Fast Paced TV Shows Increases Food Intake
For most of us, watching TV means lounging on the couch or reclining in a chair for hours at a time while munching on a favorite snack. When selecting your next movie night flick keep in mind that watching an action movie is worse for your waistline than listening to a talk show, according to new research.
Researchers from Cornell University provided 94 undergraduate students with candies, cookies, carrots and grapes while they watched 20-minute segments of the action movie “The Island” with or without sound, or a Charlie Rose interview program.
The study published in the Journal of the American Medical Association found that during the highly stimulating and distracting show, The Island, , students ate 65% more calories (354.1 vs 254.6 kcal) and almost double the amount of snack foods (206.5 vs 104.3 g) than when they watched Charlie Rose… The viewers watching “The Island” without soundstill ate 36% more grams of food (142.1 vs 104.3 g) and took in 100 extra calories (314.5 vs 214.6 kcal) than those watching the Charlie Rose show.

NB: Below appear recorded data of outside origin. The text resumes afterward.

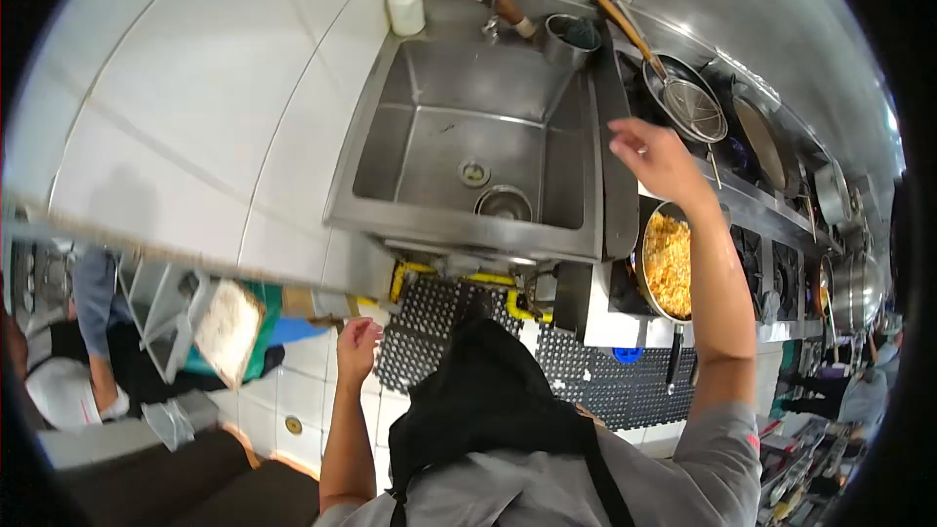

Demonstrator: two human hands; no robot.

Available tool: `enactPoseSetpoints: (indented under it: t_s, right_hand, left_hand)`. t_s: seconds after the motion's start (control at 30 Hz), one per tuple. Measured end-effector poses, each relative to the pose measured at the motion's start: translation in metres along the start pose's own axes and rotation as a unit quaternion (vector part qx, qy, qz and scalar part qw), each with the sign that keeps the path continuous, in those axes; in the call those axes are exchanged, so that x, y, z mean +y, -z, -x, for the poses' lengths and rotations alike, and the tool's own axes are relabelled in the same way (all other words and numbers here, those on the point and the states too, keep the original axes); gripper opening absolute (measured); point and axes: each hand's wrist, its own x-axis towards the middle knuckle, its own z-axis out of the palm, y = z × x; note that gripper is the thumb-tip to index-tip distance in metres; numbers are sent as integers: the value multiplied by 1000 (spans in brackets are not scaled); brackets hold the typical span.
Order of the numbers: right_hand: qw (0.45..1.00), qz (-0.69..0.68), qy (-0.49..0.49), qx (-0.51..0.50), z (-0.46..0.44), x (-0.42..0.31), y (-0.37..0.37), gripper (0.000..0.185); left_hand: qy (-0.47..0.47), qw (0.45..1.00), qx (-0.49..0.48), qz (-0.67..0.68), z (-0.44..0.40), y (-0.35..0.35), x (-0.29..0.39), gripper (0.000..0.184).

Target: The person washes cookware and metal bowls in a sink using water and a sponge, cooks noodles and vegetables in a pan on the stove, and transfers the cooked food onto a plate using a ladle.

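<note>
The person's right hand [652, 151] hangs over the strip between the sink and the stove, the forearm reaching across the right side of the frying pan [672, 318]. Its grip is loosely spread: the fingers bend inward, with a gap between thumb and forefinger. The left hand [358, 346] is low on the left, over the tiled floor [301, 392], well apart from the stove; its grip is partly spread too, the fingers softly curled.

The frying pan sits at the near left of the stove, just beyond the right hand on the near side, its dark handle pointing toward the person. Yellow-orange food [668, 263] fills much of it, partly hidden by the forearm. Far and to the right of that hand, a strainer [695, 109] lies over another pan [673, 66], its wooden handle slanting to the far left.

Left of the stove is the metal sink [464, 151], with a round bowl [504, 203] in its near right part, beside the drain [474, 173]. A tap [490, 27] stands at the far edge, between a white pump bottle [405, 8] on the left and a metal container [569, 44] on the right. Black mats [415, 337] cover part of the floor.
</note>
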Motion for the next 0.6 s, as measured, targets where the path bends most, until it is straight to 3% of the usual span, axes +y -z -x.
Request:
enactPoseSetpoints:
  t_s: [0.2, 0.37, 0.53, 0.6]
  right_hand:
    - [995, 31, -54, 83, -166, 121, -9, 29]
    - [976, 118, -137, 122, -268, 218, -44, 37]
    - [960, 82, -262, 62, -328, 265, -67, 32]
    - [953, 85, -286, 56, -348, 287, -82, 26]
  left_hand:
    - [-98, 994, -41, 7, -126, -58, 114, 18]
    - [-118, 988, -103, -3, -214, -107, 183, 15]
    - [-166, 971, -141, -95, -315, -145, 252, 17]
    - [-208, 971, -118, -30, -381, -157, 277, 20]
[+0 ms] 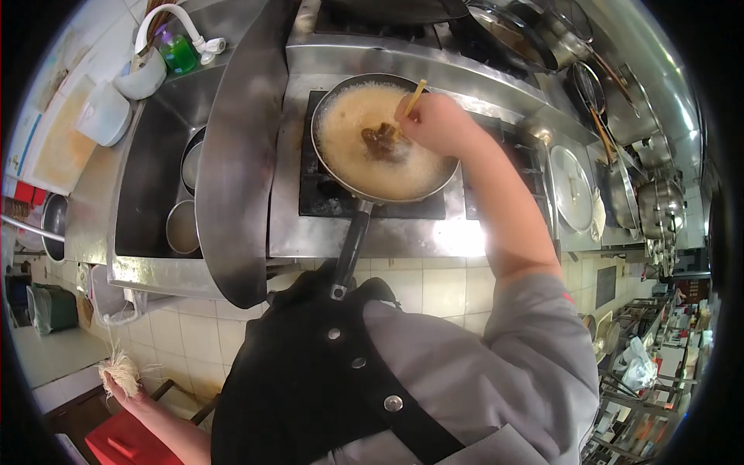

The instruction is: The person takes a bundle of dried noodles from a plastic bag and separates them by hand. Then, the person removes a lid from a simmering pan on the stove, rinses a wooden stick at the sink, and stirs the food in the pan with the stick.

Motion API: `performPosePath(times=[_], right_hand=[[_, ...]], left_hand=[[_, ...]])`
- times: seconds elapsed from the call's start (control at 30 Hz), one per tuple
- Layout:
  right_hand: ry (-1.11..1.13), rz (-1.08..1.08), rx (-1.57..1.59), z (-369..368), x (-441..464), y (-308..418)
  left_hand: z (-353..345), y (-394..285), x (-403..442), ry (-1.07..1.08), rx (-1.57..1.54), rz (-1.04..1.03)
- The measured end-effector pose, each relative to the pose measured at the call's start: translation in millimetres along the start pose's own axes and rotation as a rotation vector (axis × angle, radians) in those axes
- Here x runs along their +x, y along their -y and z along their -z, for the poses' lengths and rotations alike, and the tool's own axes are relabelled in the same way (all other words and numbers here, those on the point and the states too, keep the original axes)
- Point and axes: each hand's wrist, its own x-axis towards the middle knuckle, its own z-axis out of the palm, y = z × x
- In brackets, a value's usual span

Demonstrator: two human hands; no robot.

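My right hand [435, 124] is closed around pale wooden chopsticks [420, 91] over a round frying pan [457, 172]. Their lower end reaches toward a dark brown clump [384, 142] in bubbling, foamy tan liquid [349, 124]; whether they grip it I cannot tell. The pan sits on a burner of the steel stove, its black handle [355, 244] pointing at my body. Low on the left, away from the stove, my left hand [128, 397] is wrapped around a bundle of thin, pale dry noodles [119, 373] with loose strands sticking out.
A steel divider [232, 155] separates the stove from a sink [151, 178] holding metal pots. Near the faucet [182, 19] stands a green soap bottle [178, 54]. A ladle [547, 147] and a round metal lid [572, 186] lie to the right. A red container [132, 438] is below my left arm.
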Motion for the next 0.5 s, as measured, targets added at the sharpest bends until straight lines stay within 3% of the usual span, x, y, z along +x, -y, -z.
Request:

So why is this? The study’s lead author, Aner Tal, suggests that the theory lies in mindless munching. “More stimulating programs that are fast-paced and include many camera cuts, really draw you in and distract you from what you are eating,” said Tal. “They can make you eat more because you’re paying less attention to how much you are putting in your mouth.”
The researchers discovered that action movie buffs will grab for healthy foods too. So, what’s the bottom line? Opt for fruits and veggies while avoiding high-calorie snacks when watching TV.
We already know that too much “tube” time is associated with higher blood pressure and increased caloric intake resulting in obesity (especially in kids). One study found a 167-calorie increase for every hour spent in front of the TV.
So before you get ready to zone out in front of TV prepare a snack that satisfies the munchies without sabotaging your health.